Problem details
Starting at the line that contains "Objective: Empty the", output each line through the end of the data exactly, and nothing more.

Source data
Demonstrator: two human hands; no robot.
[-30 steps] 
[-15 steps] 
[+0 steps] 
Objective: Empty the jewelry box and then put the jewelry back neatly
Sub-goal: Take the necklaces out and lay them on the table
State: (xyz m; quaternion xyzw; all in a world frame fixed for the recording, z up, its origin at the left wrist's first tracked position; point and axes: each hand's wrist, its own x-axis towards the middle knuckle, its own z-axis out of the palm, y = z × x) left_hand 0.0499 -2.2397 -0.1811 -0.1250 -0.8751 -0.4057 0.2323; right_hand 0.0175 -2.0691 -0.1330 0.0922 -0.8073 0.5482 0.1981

Response box
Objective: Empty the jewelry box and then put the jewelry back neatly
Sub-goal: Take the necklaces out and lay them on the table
State: (xyz m; quaternion xyzw; all in a world frame fixed for the recording, z up, its origin at the left wrist's first tracked position; point and axes: each hand's wrist, its own x-axis towards the middle knuckle, its own z-axis out of the palm, y = z × x) left_hand 0.0499 -2.2397 -0.1811 -0.1250 -0.8751 -0.4057 0.2323; right_hand 0.0175 -2.0691 -0.1330 0.0922 -0.8073 0.5482 0.1981

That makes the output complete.